Film

Ignobility: Gimme Danger

by / Nov. 2, 2016 12am EST

The cameraman in the first interview clip we see tells us that “We are interrogating Jim Osterberg about The Stooges, the greatest rock and roll band ever.” You likely know Jim better as Iggy Pop, and if you need to be told that said Stooges are not Curly, Larry and Moe but rather the band that came out of Ann Arbor, Michigan in the late 1960s, then this is not the movie for you.

That cameraman is Jim Jarmusch, paying tribute to one of his lifelong heroes. Unlike his previous music documentary, Year of the Horse, which chronicled Neil Young’s mid-1990s reunion tour with Crazy Horse, Gimme Danger is short on music and long on reminiscences, mostly from Iggy but also from Ron Asheton, Scott Asheton, James Williamson, Steve Mackay and Mike Watt. Presumably this is because there isn’t a whole lot of live footage featuring the original band in the late 1960s and early 1970s. And while Jarmusch works in as much performance film as he can, it’s clear that watching Iggy and the Stooges on film isn’t much of a substitute for seeing them live in the day.

Those last three words are key. In the early 1970s, the world hadn’t seen a band like this, influenced as much by free jazz and Harry Partch as by Chuck Berry or Bo Diddley. But to call them the first punk band doesn’t entirely do them justice: that they weren’t just interested in being loud and obnoxious is the biggest takeaway non-fans will get from Gimme Danger. (In an old interview clip, Iggy talks about the difference between Dionysic and Apollonian art.)

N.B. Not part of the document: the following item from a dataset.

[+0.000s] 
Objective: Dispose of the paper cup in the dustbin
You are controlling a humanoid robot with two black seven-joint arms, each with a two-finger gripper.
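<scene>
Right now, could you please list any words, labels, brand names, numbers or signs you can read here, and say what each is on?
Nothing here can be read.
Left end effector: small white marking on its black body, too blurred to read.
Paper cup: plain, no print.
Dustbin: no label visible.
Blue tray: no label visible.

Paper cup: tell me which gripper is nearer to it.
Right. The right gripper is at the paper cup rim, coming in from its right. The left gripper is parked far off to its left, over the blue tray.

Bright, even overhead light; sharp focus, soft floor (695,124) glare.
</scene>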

This could be why Jarmusch seems to slight the behavior that made Iggy, without whom the band likely never would have played outside of Michigan, such a riveting front man: his fearless, even stupid onstage behavior, which included such physically ruinous activities as diving into the audience and rolling bare-chested on broken glass.

That Iggy is substantially more genial and witty than his fearsome stage performances would indicate is by now well established. Still, he’s the best reason to see the film if you’re not a Stoogephile. His memories of a warm childhood are touching (when you live in a trailer with your parents and they let you take over the living room as a space for your drum rehearsals, you know they love you). And he’s nothing if not sincere, but never pompous. Gimme Danger is a love letter from a fan: it avoids a lot of nasty details, but makes you feel that you didn’t really need them anyway.